# Data
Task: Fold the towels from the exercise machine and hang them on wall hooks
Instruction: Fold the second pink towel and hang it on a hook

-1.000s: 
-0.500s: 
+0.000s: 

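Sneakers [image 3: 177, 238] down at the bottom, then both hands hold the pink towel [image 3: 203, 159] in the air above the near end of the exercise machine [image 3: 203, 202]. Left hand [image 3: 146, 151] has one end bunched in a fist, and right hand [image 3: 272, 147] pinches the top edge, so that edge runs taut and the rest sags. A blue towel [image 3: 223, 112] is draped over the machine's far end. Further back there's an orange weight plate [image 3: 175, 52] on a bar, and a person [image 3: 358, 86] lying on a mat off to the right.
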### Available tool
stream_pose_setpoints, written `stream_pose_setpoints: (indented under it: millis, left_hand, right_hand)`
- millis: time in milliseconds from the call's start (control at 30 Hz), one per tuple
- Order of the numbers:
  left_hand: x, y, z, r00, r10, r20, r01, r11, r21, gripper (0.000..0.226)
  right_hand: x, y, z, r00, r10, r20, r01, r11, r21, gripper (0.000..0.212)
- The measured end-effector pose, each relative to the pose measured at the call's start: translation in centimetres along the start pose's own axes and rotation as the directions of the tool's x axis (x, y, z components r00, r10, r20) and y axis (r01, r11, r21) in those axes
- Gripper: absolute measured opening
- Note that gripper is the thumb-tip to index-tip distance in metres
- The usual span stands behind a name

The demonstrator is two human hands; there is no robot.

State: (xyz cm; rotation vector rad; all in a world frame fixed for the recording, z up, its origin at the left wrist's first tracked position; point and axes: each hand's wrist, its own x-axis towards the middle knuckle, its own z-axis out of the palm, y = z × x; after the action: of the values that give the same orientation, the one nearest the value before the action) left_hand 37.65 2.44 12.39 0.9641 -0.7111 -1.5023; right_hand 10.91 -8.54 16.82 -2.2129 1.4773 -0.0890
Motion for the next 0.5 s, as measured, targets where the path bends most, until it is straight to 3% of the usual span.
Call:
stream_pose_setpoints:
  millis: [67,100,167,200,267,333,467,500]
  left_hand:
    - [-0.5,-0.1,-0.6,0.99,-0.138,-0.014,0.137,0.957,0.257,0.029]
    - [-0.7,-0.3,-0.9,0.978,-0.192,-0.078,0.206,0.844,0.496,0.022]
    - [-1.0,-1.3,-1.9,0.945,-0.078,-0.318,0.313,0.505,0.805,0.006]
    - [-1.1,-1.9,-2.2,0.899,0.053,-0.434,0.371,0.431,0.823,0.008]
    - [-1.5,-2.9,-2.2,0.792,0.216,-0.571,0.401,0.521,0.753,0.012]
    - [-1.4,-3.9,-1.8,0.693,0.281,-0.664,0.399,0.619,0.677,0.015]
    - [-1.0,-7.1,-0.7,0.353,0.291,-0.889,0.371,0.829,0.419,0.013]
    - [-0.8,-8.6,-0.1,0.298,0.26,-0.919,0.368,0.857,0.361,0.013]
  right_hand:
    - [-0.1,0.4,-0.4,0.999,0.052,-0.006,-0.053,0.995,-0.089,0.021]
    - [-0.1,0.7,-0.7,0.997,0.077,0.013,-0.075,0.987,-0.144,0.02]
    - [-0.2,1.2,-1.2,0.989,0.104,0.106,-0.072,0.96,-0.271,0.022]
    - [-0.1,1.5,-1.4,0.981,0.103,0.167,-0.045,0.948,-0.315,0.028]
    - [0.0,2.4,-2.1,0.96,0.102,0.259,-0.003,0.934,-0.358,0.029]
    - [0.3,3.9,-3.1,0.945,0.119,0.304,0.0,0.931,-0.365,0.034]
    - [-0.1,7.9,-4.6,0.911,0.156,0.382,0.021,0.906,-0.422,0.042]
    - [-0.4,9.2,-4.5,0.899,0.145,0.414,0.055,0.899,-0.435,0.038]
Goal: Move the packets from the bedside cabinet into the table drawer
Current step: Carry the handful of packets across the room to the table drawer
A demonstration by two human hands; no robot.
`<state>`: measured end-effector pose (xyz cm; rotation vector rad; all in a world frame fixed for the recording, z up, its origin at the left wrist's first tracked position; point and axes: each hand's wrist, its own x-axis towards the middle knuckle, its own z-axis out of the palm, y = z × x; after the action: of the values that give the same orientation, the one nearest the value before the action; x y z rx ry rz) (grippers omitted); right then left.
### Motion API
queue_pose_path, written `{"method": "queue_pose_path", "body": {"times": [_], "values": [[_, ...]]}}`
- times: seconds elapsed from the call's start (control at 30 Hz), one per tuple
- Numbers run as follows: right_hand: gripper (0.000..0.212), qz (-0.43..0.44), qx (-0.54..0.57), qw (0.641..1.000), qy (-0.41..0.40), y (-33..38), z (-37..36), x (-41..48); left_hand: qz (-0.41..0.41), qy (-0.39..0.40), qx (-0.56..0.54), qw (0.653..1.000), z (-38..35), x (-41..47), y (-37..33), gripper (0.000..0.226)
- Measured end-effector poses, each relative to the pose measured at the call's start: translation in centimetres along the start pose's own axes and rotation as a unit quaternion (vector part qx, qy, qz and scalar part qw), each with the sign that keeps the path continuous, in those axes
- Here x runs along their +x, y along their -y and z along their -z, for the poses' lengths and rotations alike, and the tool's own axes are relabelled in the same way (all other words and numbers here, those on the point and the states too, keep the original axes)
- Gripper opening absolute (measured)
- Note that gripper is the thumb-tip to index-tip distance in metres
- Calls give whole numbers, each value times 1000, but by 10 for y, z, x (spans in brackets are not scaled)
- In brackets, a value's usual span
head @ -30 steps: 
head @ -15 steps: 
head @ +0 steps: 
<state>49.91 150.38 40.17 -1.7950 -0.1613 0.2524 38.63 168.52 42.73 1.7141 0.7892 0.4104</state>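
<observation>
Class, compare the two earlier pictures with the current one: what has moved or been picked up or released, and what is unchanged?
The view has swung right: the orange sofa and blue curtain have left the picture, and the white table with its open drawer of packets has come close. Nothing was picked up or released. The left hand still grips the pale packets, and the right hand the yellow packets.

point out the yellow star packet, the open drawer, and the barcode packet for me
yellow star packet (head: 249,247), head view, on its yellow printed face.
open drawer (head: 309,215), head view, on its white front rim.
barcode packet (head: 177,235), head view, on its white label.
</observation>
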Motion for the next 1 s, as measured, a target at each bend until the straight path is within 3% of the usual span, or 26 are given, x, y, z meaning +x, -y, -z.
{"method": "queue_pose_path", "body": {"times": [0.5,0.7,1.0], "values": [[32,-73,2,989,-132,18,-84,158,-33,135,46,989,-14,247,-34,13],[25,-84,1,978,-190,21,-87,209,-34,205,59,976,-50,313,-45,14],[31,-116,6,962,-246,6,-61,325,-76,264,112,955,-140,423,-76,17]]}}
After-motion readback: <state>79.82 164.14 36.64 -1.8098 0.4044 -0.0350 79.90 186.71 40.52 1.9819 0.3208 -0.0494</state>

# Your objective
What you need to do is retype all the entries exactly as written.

# The answer
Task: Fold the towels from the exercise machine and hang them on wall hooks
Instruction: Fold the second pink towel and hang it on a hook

-1.000s: 
-0.500s: 
+0.000s: 

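Sneakers [image 3: 177, 238] down at the bottom, then both hands hold the pink towel [image 3: 203, 159] in the air above the near end of the exercise machine [image 3: 203, 202]. Left hand [image 3: 146, 151] has one end bunched in a fist, and right hand [image 3: 272, 147] pinches the top edge, so that edge runs taut and the rest sags. A blue towel [image 3: 223, 112] is draped over the machine's far end. Further back there's an orange weight plate [image 3: 175, 52] on a bar, and a person [image 3: 358, 86] lying on a mat off to the right.
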### Available tool
stream_pose_setpoints, written `stream_pose_setpoints: (indented under it: millis, left_hand, right_hand)`
- millis: time in milliseconds from the call's start (control at 30 Hz), one per tuple
- Order of the numbers:
  left_hand: x, y, z, r00, r10, r20, r01, r11, r21, gripper (0.000..0.226)
  right_hand: x, y, z, r00, r10, r20, r01, r11, r21, gripper (0.000..0.212)
- The measured end-effector pose, each relative to the pose measured at the call's start: translation in centimetres along the start pose's own axes and rotation as the directions of the tool's x axis (x, y, z components r00, r10, r20) and y axis (r01, r11, r21) in those axes
- Gripper: absolute measured opening
- Note that gripper is the thumb-tip to index-tip distance in metres
- The usual span stands behind a name

The demonstrator is two human hands; there is no robot.

State: (xyz cm; rotation vector rad; all in a world frame fixed for the recording, z up, its origin at the left wrist's first tracked position; point and axes: each hand's wrist, its own x-axis towards the middle knuckle, its own z-axis out of the palm, y = z × x; after the action: of the values that give the same orientation, the one nearest the value before the action) left_hand 37.65 2.44 12.39 0.9641 -0.7111 -1.5023; right_hand 10.91 -8.54 16.82 -2.2129 1.4773 -0.0890
Motion for the next 0.5 s, as measured, targets where the path bends most, until it is straight to 3% of the usual span.
Call:
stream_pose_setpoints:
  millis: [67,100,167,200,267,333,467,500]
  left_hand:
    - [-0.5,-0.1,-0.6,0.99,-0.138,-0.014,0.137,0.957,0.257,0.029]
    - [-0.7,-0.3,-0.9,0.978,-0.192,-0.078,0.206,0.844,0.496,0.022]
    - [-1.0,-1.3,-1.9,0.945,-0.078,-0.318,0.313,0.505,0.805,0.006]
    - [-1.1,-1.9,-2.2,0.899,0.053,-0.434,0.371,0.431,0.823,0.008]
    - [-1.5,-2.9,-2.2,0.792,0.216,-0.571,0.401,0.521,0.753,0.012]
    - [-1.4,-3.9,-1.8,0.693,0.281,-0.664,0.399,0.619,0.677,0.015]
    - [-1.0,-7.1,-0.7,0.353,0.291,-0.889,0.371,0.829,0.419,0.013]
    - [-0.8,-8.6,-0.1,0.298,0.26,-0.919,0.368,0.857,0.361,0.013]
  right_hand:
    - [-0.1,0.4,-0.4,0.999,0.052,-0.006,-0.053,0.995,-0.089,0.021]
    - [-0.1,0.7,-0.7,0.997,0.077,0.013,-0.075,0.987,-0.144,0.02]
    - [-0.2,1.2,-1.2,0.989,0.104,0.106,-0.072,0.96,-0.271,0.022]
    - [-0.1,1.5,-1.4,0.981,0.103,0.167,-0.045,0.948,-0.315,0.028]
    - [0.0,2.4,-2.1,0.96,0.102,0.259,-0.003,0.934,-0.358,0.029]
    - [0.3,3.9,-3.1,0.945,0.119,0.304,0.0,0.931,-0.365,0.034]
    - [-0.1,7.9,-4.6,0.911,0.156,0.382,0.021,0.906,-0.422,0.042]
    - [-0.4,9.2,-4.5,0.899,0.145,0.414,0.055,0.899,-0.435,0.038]
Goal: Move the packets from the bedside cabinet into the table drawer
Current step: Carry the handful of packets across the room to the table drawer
A demonstration by two human hands; no robot.
`<state>`: measured end-effector pose (xyz cm; rotation vector rad; all in a world frame fixed for the recording, z up, its origin at the left wrist's first tracked position; point and axes: each hand's wrist, its own x-axis towards the middle knuckle, its own z-axis out of the palm, y = z × x; after the action: of the values that give the same orientation, the one nearest the value before the action; x y z rx ry rz) (grippers omitted); right then left.
### Motion API
queue_pose_path, written `{"method": "queue_pose_path", "body": {"times": [_], "values": [[_, ...]]}}`
- times: seconds elapsed from the call's start (control at 30 Hz), one per tuple
- Numbers run as follows: right_hand: gripper (0.000..0.212), qz (-0.43..0.44), qx (-0.54..0.57), qw (0.641..1.000), qy (-0.41..0.40), y (-33..38), z (-37..36), x (-41..48); left_hand: qz (-0.41..0.41), qy (-0.39..0.40), qx (-0.56..0.54), qw (0.653..1.000), z (-38..35), x (-41..47), y (-37..33), gripper (0.000..0.226)
- Measured end-effector poses, each relative to the pose measured at the call's start: translation in centimetres along the start pose's own axes and rotation as a unit quaternion (vector part qx, qy, qz and scalar part qw), each with the sign that keeps the path continuous, in those axes
- Here x runs along their +x, y along their -y and z along their -z, for the poses' lengths and rotations alike, and the tool's own axes are relabelled in the same way (all other words and numbers here, those on the point and the states too, keep the original axes)
- Gripper opening absolute (measured)
- Note that gripper is the thumb-tip to index-tip distance in metres
- Calls give whole numbers, each value times 1000, but by 10 for y, z, x (spans in brackets are not scaled)
- In brackets, a value's usual span
head @ -30 steps: 
head @ -15 steps: 
head @ +0 steps: 
<state>49.91 150.38 40.17 -1.7950 -0.1613 0.2524 38.63 168.52 42.73 1.7141 0.7892 0.4104</state>
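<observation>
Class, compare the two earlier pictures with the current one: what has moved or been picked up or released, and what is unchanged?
The view has swung right: the orange sofa and blue curtain have left the picture, and the white table with its open drawer of packets has come close. Nothing was picked up or released. The left hand still grips the pale packets, and the right hand the yellow packets.

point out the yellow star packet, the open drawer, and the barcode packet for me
yellow star packet (head: 249,247), head view, on its yellow printed face.
open drawer (head: 309,215), head view, on its white front rim.
barcode packet (head: 177,235), head view, on its white label.
</observation>
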Motion for the next 1 s, as measured, a target at each bend until the straight path is within 3% of the usual span, or 26 are given, x, y, z meaning +x, -y, -z.
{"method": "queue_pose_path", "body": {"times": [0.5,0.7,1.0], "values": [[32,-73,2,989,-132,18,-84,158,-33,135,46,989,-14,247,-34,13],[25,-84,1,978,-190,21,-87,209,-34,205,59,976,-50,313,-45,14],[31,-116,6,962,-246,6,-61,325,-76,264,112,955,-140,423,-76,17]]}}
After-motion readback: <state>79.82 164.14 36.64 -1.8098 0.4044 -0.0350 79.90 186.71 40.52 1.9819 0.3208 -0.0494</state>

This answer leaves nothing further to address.